[[ DATASET RECORDS open ]]

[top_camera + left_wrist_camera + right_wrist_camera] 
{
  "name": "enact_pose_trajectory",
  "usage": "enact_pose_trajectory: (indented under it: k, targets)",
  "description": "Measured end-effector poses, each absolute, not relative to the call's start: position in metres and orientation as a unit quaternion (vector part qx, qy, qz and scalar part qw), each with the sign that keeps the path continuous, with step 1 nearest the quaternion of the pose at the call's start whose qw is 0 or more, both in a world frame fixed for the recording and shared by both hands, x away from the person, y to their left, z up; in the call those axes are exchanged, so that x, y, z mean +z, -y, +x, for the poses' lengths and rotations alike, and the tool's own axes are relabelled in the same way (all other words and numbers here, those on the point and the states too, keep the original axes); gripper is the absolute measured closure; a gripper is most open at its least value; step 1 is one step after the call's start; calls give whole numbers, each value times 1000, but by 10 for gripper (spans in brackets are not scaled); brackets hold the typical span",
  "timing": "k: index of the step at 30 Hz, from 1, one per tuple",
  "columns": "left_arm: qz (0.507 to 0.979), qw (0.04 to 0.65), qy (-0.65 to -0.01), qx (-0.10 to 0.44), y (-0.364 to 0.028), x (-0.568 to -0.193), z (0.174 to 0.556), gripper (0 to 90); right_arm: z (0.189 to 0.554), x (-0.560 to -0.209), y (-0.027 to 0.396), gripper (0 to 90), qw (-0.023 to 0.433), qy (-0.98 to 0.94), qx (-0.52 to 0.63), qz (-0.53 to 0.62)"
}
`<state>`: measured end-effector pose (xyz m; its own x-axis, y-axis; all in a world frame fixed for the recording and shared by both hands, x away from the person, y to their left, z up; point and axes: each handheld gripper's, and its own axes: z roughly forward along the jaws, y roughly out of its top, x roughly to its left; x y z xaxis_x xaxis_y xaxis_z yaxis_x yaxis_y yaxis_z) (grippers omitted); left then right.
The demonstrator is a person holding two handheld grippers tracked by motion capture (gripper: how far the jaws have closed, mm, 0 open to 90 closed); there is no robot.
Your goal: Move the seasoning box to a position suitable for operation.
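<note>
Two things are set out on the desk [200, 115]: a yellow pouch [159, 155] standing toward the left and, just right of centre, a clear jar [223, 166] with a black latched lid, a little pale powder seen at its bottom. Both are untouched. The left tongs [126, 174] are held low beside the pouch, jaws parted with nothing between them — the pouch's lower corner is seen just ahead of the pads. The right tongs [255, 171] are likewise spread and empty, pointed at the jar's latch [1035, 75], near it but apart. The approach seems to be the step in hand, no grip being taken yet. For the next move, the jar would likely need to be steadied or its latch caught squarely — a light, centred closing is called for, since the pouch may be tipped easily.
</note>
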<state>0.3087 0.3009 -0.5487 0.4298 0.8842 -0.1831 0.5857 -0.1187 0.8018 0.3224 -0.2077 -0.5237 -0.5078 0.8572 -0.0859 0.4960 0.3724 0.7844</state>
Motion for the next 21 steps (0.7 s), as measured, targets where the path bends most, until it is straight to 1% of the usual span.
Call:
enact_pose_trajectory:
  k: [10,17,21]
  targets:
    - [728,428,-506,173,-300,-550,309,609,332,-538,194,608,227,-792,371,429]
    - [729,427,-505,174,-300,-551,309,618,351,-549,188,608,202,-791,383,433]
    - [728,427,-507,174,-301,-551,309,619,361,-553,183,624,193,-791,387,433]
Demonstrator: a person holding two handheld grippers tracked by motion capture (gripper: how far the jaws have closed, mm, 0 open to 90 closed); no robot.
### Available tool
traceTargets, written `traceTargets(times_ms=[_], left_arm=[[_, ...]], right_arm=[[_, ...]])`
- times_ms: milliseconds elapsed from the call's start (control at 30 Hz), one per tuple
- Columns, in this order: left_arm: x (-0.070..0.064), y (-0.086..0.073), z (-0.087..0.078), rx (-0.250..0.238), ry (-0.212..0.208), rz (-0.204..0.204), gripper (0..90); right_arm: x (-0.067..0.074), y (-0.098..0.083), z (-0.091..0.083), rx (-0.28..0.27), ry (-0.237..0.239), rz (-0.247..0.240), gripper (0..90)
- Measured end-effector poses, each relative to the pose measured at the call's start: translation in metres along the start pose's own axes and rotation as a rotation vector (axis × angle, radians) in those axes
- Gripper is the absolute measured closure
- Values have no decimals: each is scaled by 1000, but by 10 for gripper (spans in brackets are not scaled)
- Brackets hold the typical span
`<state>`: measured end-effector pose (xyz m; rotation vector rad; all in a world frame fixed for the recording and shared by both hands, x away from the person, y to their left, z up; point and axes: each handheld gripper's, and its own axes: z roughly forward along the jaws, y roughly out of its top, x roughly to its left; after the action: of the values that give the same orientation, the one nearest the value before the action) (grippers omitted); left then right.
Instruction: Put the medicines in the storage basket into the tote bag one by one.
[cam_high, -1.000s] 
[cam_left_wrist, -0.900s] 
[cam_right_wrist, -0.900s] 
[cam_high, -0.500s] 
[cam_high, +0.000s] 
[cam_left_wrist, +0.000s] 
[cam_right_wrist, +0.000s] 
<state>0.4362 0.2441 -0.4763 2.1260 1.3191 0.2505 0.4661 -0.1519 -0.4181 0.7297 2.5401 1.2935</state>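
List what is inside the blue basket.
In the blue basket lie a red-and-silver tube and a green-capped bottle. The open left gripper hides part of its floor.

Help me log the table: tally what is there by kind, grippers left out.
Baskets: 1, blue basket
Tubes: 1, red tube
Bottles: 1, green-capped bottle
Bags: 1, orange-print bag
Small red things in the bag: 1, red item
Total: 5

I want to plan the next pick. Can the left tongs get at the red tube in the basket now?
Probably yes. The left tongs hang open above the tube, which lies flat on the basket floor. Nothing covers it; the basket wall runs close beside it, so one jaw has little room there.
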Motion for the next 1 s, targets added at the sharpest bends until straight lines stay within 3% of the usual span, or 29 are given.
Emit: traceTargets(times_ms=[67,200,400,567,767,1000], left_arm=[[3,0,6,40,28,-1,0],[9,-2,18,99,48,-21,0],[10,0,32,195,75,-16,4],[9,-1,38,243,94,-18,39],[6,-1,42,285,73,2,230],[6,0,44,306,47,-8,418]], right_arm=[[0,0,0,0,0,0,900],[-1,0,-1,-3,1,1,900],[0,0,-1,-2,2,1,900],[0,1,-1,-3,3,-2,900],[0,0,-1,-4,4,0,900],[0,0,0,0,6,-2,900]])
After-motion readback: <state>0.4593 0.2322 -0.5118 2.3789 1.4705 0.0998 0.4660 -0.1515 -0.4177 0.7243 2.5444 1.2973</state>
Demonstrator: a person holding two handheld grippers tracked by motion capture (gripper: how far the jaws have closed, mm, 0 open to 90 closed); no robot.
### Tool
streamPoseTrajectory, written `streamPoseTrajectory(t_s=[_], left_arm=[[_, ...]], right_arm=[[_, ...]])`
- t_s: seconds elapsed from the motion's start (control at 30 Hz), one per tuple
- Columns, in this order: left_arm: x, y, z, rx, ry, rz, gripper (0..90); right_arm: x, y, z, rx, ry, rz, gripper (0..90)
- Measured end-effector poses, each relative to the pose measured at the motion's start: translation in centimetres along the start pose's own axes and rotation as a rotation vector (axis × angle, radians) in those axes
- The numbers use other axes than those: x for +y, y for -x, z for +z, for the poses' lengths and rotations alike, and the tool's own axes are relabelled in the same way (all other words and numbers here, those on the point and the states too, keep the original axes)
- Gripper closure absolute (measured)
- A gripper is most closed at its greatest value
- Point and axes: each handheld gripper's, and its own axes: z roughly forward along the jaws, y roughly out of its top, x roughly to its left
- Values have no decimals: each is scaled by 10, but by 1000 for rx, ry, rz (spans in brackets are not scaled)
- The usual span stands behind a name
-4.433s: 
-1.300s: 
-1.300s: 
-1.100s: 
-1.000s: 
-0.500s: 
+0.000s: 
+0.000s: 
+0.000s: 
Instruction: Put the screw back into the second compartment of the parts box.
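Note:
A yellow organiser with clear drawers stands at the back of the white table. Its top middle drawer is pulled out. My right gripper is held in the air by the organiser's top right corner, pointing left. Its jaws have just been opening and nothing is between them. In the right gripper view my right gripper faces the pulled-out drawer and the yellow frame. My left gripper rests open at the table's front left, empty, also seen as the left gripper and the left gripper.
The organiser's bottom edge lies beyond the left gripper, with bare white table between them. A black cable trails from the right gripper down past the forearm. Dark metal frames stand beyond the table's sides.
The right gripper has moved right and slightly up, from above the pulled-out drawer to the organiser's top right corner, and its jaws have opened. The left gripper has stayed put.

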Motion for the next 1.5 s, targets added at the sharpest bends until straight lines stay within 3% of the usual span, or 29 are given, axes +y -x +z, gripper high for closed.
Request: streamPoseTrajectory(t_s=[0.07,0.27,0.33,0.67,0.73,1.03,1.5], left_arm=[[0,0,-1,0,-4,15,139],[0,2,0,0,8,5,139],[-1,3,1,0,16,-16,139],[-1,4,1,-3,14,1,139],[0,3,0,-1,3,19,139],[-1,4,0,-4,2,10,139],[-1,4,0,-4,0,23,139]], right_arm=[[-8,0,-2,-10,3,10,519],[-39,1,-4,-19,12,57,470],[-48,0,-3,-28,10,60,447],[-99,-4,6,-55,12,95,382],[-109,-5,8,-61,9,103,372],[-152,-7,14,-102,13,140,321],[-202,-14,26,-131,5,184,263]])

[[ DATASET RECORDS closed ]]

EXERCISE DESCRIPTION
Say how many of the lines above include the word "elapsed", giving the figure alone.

SOLVED PROBLEM
2